=== Records shown ===
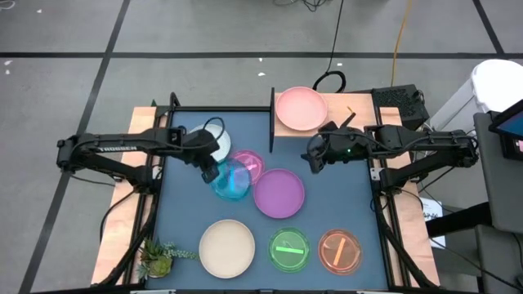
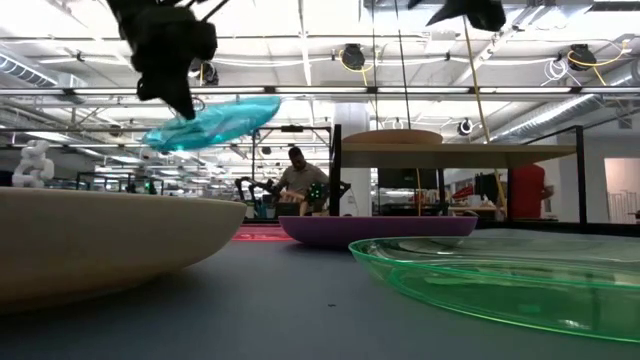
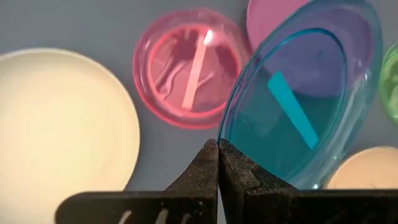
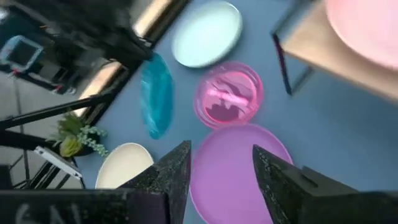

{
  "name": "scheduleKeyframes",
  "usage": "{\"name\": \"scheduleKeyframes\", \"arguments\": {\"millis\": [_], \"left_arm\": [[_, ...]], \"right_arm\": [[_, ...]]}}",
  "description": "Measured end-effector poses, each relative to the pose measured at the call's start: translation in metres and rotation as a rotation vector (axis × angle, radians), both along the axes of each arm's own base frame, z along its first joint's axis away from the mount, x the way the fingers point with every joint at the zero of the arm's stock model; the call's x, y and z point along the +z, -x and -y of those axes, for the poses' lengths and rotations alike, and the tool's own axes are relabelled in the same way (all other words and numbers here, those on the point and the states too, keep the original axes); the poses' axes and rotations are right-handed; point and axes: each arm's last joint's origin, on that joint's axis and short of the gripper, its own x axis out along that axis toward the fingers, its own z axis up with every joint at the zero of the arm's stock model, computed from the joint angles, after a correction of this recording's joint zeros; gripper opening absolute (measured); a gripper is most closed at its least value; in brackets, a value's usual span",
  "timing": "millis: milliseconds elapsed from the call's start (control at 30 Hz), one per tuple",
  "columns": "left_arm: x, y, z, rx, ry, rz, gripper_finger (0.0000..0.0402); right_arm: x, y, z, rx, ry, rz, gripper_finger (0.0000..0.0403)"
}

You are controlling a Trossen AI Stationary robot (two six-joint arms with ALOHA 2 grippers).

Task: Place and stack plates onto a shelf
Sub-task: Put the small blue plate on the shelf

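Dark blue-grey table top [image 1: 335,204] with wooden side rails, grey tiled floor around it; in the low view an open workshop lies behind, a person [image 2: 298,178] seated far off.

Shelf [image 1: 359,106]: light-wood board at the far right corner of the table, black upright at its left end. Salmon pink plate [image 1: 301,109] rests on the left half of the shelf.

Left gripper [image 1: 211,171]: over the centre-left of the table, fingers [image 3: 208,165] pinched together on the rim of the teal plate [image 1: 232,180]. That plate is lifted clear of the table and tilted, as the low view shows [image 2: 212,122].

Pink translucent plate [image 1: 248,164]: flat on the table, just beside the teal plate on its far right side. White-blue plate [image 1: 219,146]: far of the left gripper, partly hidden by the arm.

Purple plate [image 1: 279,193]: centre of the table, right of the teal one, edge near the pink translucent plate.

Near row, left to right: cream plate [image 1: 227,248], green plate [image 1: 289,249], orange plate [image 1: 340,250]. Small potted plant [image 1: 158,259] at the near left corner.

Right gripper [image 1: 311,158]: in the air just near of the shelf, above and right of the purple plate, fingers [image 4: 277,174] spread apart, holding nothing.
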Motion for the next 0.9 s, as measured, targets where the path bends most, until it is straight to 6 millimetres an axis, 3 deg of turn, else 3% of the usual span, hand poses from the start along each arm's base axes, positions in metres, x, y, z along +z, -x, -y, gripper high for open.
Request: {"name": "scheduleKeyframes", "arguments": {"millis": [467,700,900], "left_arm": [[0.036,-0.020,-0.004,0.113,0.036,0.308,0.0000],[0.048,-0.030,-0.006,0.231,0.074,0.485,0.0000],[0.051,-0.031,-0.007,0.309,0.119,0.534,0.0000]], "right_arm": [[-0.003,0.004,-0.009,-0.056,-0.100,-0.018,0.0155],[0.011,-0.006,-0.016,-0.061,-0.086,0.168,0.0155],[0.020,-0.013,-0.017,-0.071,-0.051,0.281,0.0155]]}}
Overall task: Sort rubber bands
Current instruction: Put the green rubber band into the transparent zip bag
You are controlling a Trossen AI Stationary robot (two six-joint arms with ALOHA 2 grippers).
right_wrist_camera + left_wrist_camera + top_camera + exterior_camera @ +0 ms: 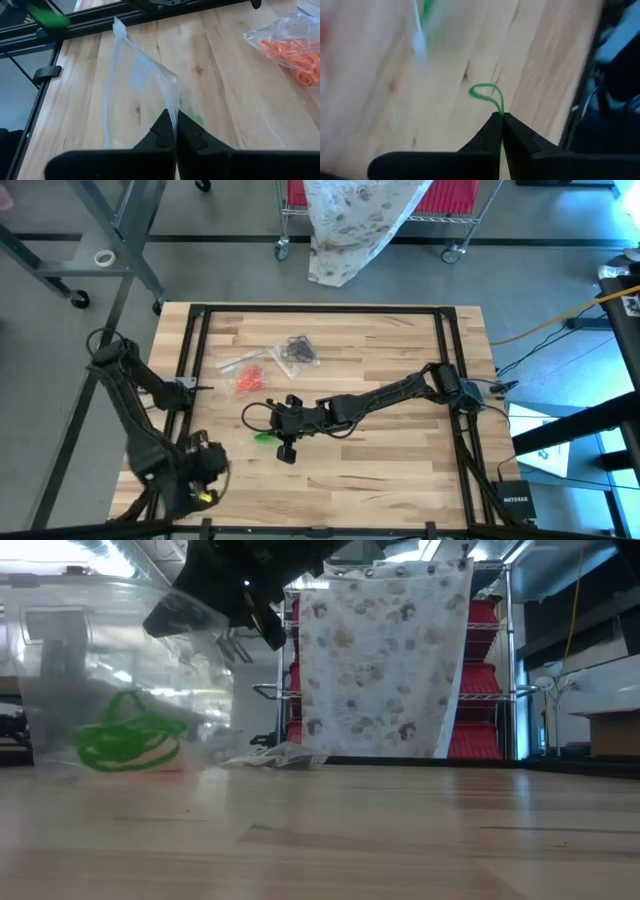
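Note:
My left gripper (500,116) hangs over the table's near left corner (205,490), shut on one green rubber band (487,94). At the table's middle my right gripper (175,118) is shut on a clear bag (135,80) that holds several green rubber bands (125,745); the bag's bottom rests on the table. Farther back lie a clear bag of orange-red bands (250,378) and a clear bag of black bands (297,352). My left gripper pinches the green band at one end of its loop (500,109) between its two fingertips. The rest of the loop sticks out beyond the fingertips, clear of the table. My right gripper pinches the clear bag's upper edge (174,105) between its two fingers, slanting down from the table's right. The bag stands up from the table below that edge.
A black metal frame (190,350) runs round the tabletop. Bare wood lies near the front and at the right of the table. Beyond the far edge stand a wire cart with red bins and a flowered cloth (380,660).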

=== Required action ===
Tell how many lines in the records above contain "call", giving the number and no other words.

=== Response box ===
2